Как лёд на водоёмах в крепкие бесснежные морозы чист и прозрачен, так и ночное небо в те же дни чисто и прозрачно. Первые звёзды на востоке часто облепили небосвод. Худющий месяц острым серпом висел над далёкими огоньками села. Редкие перьевые облака на ещё голубо-жёлтом западе выглядели как метёлки, смывающие с небесного лица день, свет и грязь. Всё было отчётливо тем вечером. Снег под ногами скрипел чеканно, звёзды светили непривычно ярким молочным блеском, чистота неба позволяла разглядеть очертания теневой стороны луны, а её месяц выглядел как сквозное отверстие в стене тёмного помещения. Домрачёв с задранной головой и оголённой шеей мокрыми от радости глазами смотрел на небо и невольно улыбался. На усах его висели маленькие сосульки. Гена, сунув руки в карманы и сгорбив спину, прятал подбородок в дутом пуховике и смотрел под ноги. Когда он увидел дыру от чьего-то бура во льду, он обратился к Домрачёву, бубня себе под нос:
— Под ноги смотри.
— Никогда ещё таких звёзд не видел, — сказал Степан Фёдорович, опустив голову. — Ещё бы: небо чистое, свет в домах слабый. Хорошо на родину вернуться?

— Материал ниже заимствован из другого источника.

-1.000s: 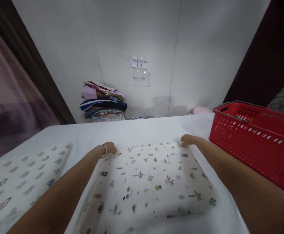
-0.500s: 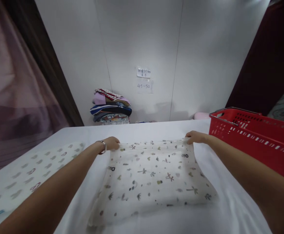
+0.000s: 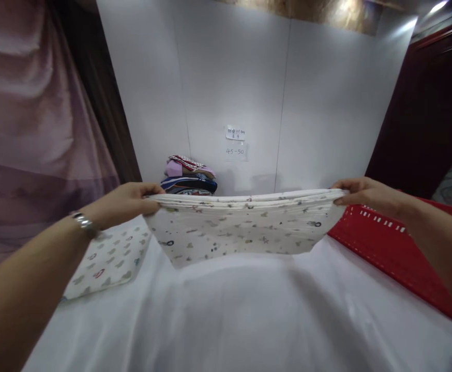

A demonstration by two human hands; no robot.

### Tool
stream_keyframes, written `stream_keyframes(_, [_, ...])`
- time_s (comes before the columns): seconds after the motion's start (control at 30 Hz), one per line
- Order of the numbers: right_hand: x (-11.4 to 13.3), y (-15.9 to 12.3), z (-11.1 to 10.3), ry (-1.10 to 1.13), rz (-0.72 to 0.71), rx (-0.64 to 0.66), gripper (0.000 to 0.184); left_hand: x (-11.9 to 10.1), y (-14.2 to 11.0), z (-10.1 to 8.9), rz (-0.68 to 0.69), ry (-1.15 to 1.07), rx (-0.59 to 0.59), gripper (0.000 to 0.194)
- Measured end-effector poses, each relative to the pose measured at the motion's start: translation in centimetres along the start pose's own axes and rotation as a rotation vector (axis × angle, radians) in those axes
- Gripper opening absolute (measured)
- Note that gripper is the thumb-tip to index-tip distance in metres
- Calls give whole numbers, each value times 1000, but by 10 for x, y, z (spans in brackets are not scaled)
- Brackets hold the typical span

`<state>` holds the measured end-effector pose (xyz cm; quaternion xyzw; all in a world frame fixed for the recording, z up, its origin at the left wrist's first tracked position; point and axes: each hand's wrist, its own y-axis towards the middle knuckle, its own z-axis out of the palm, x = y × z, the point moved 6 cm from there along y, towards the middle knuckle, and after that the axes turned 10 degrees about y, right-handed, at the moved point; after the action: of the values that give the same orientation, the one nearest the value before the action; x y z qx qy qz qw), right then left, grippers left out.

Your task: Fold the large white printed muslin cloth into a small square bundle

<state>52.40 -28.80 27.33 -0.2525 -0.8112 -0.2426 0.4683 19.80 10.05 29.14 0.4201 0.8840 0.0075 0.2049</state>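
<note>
A white cloth (image 3: pixel 245 225) printed with small palm trees and other motifs is stretched between my two hands, its folded layers showing along the top edge. My left hand (image 3: pixel 142 199), with a silver band at the wrist, pinches the top left corner. At the top right corner, my right hand (image 3: pixel 352 192) grips the same edge between thumb and fingers. The cloth hangs down from this raised edge, and its lower part reaches the white table cover (image 3: pixel 241 310).
To the left lies another folded white cloth (image 3: pixel 113 253) with grey and red prints. A red plastic basket (image 3: pixel 396 258) stands on the right, partly behind my right arm. Beyond the table, a pile of folded fabrics (image 3: pixel 189 181) rests by the white wall (image 3: pixel 229 77), which bears paper labels (image 3: pixel 236 151).
Both hands have lifted the far edge of the printed cloth off the table, bringing it higher and closer. The cloth now hangs instead of lying flat. The view has tilted up.
</note>
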Motion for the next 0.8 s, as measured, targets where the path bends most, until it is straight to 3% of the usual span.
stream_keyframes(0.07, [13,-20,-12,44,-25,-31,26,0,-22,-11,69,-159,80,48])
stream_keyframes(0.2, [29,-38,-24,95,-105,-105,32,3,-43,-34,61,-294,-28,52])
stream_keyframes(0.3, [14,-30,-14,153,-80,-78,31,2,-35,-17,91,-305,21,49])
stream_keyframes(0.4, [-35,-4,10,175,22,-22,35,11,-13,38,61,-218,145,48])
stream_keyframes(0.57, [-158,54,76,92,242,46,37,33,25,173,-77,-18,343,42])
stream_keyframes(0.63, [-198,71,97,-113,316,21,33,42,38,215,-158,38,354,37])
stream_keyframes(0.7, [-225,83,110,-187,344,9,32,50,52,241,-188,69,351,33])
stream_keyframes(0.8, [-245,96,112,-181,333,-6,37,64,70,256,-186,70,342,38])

— Мягко сказано, — закивал Домрачёв. — Где ж я был всё это время?
— Остался б здесь жить? — спросил Гена.
— Да куда ж мне? — вздохнув, отвечал Степан Фёдорович. — У меня же квартира, работа, семья, в конце концов.
— Я ж не о том, — сказал Гена. — Вот не было б ничего этого у тебя и мог бы ты выбрать, где жить: тут или в Рязани своей — что б ты выбрал?
— Везде ж свои плюсы и минусы. Не знаю, Ген, если честно. Тут хорошо, красиво. Спокойно, главное. Но скучно ж, поди?